Maryland Lt. Gov. Michael S. Steele profusely apologized yesterday for comments linking stem cell research to Nazi experimentation, but the offhand analogy could undermine what had been a concerted effort by the Republican to run for the U.S. Senate as a moderate "bridge" between Democrats and Republicans in his left-leaning state.

Steele issued apologies in a radio interview and in phone conversations with Jewish leaders in Baltimore and Washington, and then continued to express regret throughout a series of stops in Prince George's County.

"I offended members of the Jewish community and members of the Maryland community," Steele said outside a Prince George's nursing home. "It was a remark that was an improper inference, because I never specifically said Holocaust. . . . And it did not reflect my attitude and my belief, and I am really sorry about the whole thing."

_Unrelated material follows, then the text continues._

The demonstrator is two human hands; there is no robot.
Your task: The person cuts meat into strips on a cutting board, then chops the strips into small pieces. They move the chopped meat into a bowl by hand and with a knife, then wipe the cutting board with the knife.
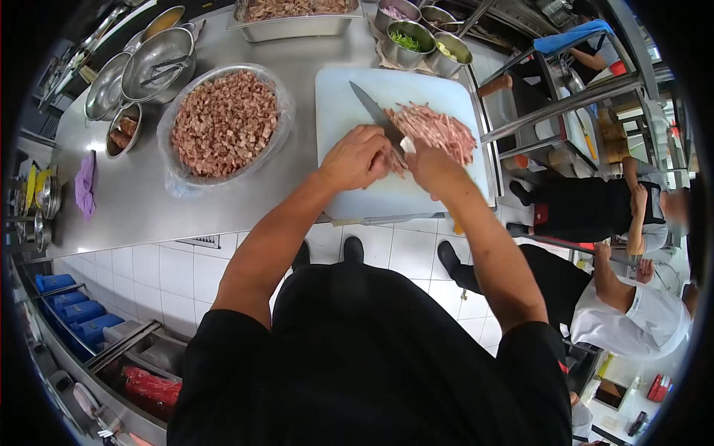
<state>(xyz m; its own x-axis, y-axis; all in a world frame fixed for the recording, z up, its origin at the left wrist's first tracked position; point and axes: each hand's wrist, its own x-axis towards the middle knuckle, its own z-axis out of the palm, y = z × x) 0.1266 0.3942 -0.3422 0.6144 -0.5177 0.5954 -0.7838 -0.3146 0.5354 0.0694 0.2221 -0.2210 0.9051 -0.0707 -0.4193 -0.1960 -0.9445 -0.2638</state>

Besides offending those Steele was trying to befriend, some politicians and political observers said his remarks appeared to hurt him in several ways: putting him on the wrong side of a popular issue, reinforcing a worry among even some Republicans that he can be an accident-prone candidate in a high-profile race, and signaling to swing voters that he is more conservative than the almost-nonpartisan image he has cultivated.

"Some people could think he's not moderate . . . but a hard-right Republican," said University of Maryland Prof. Ronald Walters, who has been closely following Steele's campaign.

Keith Haller, who conducts polls for Maryland media and others, said his recent surveys show that Steele has "risen above the cacophony of partisan battles" in the state. "His popularity has been steadily soaring, so he certainly didn't need to engage on this issue, in such an awkward way."

In an appearance Thursday before the Baltimore Jewish Council, Steele responded to a question about stem cell research by saying he was "cautious" about the idea of "tinkering around with life," and added:

"Look, you of all folks know what happens when people decide they want to experiment on human beings, when they want to take your life and use it as a tool," Steele said, according to a recording of the event. "I know that as well from my community and our experience with slavery."

Jewish leaders, for the most part, accepted Steele's apology. Ron Halber, executive director of the Jewish Community Relations Council of Greater Washington, said he considered it an exercise of bad judgment by a good man.

"He understands his remarks were offensive," Halber said. "People in the Jewish community are upset about them. What was behind the words were not the feelings of a hatemonger, though."

His Democratic opponents were glad Steele apologized but sharp in their criticism.

"Michael Steele does not have the right to compare the lifesaving potential of stem cell research to the barbarity of the Holocaust," said Rep. Benjamin L. Cardin, one of several Democrats running to replace retiring Sen. Paul S. Sarbanes (D). "His remarks were offensive to the millions of Americans who stand to benefit [from] this research, as well as to Holocaust survivors and their families."